### [What you will do]
Look in the data below for the line that has "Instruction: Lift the", then print exactly every line from there through the line that has "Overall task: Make", leaving pictures out.

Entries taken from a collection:
>>>

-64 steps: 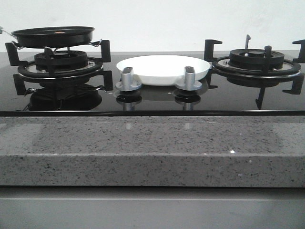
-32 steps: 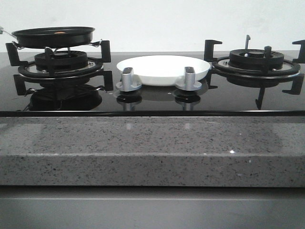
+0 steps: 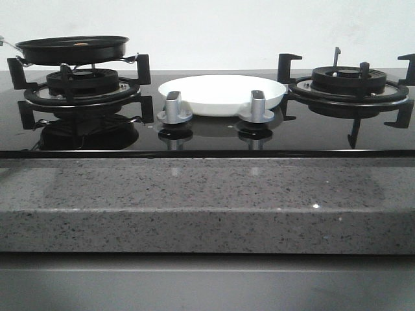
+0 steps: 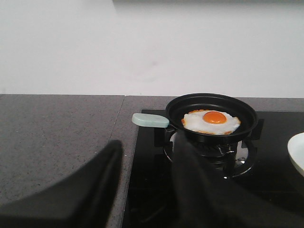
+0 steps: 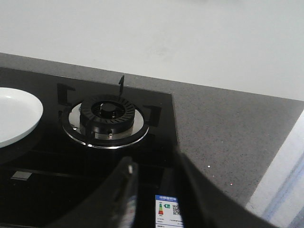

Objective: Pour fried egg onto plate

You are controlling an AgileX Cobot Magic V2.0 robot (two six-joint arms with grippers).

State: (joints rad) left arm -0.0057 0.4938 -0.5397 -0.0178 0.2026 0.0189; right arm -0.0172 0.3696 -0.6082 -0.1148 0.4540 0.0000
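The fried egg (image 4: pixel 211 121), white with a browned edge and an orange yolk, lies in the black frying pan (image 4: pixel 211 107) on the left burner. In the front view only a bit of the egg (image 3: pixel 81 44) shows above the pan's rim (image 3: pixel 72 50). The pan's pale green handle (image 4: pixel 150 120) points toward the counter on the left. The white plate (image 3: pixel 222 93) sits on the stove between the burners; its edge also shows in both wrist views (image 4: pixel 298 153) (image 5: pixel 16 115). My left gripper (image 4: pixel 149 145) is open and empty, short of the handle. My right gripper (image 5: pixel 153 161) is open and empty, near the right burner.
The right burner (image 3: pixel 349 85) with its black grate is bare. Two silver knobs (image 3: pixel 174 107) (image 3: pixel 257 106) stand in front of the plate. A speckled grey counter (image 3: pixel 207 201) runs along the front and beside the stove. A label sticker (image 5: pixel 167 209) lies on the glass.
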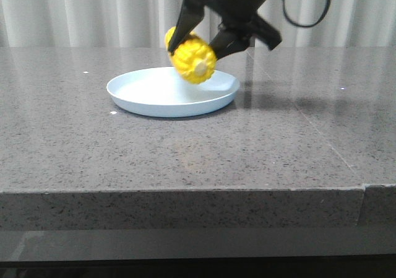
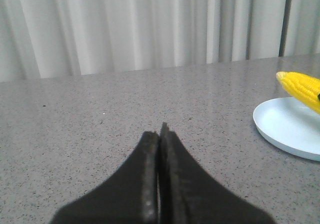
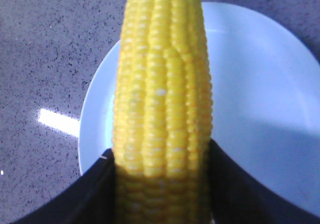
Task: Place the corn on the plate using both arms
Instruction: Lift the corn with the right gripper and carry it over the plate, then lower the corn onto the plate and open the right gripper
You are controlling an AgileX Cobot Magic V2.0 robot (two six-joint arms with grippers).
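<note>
Right gripper [image 1: 199,43] jaws clamped on the corn [image 1: 193,57], held in the air over the plate [image 1: 127,94]. Left gripper [image 2: 160,134] jaws closed, empty, well apart. Advice: lower until the cob nears the plate, level it, then release.

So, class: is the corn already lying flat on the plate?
No: in the front view the corn hangs above the plate, clamped in the right gripper.
</note>
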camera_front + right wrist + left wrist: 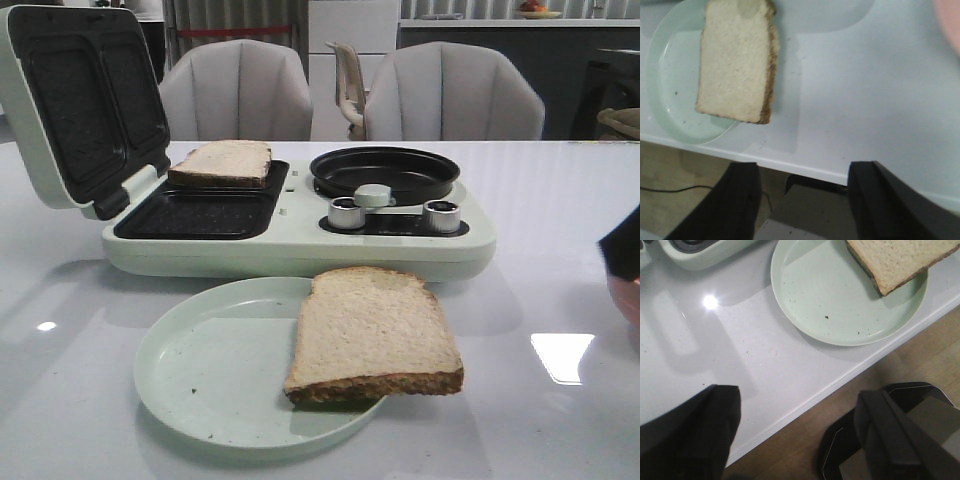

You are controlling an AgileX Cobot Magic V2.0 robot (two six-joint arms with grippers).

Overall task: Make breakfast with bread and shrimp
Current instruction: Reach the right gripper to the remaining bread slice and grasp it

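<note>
One bread slice (221,162) lies on the far plate of the open sandwich maker (300,250). The second bread slice (372,335) lies on the pale green plate (200,370), overhanging its right rim; it also shows in the left wrist view (895,260) and the right wrist view (737,62). No shrimp is in view. My left gripper (797,432) is open and empty over the table's front edge. My right gripper (802,200) is open and empty, also at the front edge. Neither gripper shows in the front view.
The sandwich maker's lid (75,105) stands open at the left. A round black pan (385,172) and two knobs (347,212) sit on its right half. A pink bowl's edge (625,290) shows at the far right. Chairs (455,95) stand behind the table.
</note>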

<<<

### [Written response]
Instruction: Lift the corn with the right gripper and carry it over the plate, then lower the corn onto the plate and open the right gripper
You are controlling an AgileX Cobot Magic V2.0 robot (two six-joint arms with grippers).
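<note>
Right gripper [image 1: 199,43] jaws clamped on the corn [image 1: 193,57], held in the air over the plate [image 1: 127,94]. Left gripper [image 2: 160,134] jaws closed, empty, well apart. Advice: lower until the cob nears the plate, level it, then release.

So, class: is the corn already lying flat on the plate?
No: in the front view the corn hangs above the plate, clamped in the right gripper.
</note>
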camera_front + right wrist + left wrist: 

You are controlling an AgileX Cobot Magic V2.0 robot (two six-joint arms with grippers).

Overall task: Make breakfast with bread and shrimp

Nothing else is needed to complete the exercise.